The great currency gamble


Prime Minister Narendra Modi, at his government’s half way mark, has played a great gamble with the currency swap for high denomination notes-striking at black money, robbing rival political parties of their liquid cash that they could use in the forthcoming polls. Besides, Modi hopes to reap multiple intangible benefits on peoples’ perception about black money, terrorism, Naxalism and so on.

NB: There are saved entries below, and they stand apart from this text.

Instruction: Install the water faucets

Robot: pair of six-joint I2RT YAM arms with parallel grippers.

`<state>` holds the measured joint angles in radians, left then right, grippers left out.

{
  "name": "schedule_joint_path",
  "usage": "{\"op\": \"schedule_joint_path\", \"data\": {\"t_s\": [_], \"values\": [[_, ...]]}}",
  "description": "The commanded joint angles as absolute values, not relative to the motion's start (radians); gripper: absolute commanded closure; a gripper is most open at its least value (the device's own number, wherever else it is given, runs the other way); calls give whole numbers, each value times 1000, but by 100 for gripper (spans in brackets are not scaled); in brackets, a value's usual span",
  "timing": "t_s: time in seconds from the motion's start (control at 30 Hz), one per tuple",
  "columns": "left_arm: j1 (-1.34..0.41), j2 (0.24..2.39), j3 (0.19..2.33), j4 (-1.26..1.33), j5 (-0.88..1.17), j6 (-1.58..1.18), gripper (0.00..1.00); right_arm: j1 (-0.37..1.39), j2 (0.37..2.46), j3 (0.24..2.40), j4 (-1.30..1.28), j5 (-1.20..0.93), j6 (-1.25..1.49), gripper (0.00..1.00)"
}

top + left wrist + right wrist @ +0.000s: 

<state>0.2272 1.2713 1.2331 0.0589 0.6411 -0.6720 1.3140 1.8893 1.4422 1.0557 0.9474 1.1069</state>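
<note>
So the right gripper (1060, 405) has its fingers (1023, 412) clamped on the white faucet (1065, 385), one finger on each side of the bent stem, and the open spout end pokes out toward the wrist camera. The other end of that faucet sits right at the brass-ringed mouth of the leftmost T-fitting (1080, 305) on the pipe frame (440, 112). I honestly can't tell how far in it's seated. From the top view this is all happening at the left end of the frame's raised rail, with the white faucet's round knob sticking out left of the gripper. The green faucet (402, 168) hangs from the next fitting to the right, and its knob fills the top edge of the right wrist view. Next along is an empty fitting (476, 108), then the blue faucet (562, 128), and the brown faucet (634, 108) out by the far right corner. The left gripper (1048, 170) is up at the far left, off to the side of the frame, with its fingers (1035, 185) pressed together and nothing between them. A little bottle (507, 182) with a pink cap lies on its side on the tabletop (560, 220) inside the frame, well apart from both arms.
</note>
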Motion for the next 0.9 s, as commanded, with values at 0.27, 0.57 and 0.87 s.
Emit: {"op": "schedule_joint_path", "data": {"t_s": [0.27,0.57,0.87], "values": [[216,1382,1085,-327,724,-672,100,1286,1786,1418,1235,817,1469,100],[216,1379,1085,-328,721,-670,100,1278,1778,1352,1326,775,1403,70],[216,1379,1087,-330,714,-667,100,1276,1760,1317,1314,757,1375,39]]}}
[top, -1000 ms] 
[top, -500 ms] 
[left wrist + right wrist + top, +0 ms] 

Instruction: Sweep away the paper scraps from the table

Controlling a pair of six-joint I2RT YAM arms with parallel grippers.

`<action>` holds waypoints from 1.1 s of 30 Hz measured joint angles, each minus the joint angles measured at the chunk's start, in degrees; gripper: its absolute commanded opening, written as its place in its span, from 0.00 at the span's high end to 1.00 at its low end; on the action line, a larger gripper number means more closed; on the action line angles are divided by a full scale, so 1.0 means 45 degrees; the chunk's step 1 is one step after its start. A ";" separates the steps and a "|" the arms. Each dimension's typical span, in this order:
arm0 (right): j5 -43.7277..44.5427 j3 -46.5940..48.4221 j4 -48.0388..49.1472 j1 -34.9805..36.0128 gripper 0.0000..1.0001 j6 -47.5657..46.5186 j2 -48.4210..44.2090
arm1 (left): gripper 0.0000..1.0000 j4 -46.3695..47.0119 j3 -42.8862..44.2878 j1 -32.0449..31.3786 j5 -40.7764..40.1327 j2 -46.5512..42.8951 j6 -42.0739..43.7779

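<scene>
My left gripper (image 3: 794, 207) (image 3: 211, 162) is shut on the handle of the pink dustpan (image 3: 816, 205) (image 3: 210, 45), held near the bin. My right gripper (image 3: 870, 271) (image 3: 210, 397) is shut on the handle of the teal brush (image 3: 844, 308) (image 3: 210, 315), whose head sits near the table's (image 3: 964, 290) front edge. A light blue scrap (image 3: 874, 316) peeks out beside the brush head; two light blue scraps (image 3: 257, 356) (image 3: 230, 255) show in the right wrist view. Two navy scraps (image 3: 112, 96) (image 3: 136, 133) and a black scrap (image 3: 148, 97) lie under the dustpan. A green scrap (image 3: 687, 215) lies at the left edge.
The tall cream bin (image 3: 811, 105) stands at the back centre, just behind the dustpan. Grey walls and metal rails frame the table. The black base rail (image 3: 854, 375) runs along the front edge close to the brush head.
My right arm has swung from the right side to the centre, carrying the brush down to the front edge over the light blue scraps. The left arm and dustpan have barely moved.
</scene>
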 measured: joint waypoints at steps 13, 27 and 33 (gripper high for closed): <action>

One of the main aspects of withdrawing Rs 500 and Rs 1,000 denomination currency notes is the economic benefit of flushing out black money and getting more people to use banking and digital channels for their transactions. While one can claim many brighter sides for the demonetization, our economic system is now facing convulsions, may be temporary, apparently due to lack of preparedness. The move could have been better prepared, given the peoples’ daily needs.

Leaving apart its fallout on political parties and electoral prospects of any party, people who work on cash transactions has been hit the hardest with the sudden withdrawal of 86 per cent of currency. With the number of bank branches and ATMs, none will agree that are sufficient to cater to the need of a population of more than 1.25 billion.

Demonetization has brought to limelight the genuine sufferings of a vast population as people are unable to withdraw their own hard-earned money from banks because of the restrictions. It’s not just the black money that got deposited in banks. Mostly, it’s the money that was lying “blocked” that flowed into banks as Indians have the habit of keeping cash in their houses for various purposes. Imposing restrictions on withdrawal of cash and applying indelible ink on bank customers are innovative ideas that have never been heard of anywhere in the world.

Modi’s success on this so-called surgical strike on black money, however, will depend on how quickly it would mitigate the genuine sufferings of the small traders, the labourers and the farmers. The threat of job loss is looming large.  Larsen & Toubro, one of the biggest engineering firm in India, has removed its 14,000 employees, or 11.2% of its total workforce, in one of the biggest corporate retrenchment exercises in the recent times, in the face of a business slowdown. Many other industrial units, which are already facing recessionary trend, have been right-sizing their staff-without making any formal announcement as they want to be politically correct and didn’t have to antagonise the government. In the unorganised sector, a large number of people are losing their jobs.

The overall success of Modi government’s currency measure would now directly depend on how it tackles the situation to bring it back on the track. If the situation continues for another couple of months, history will not be kind enough to remember Prime Minister Narendra Modi as an intelligent leader who promised to bring “Achhe Din”.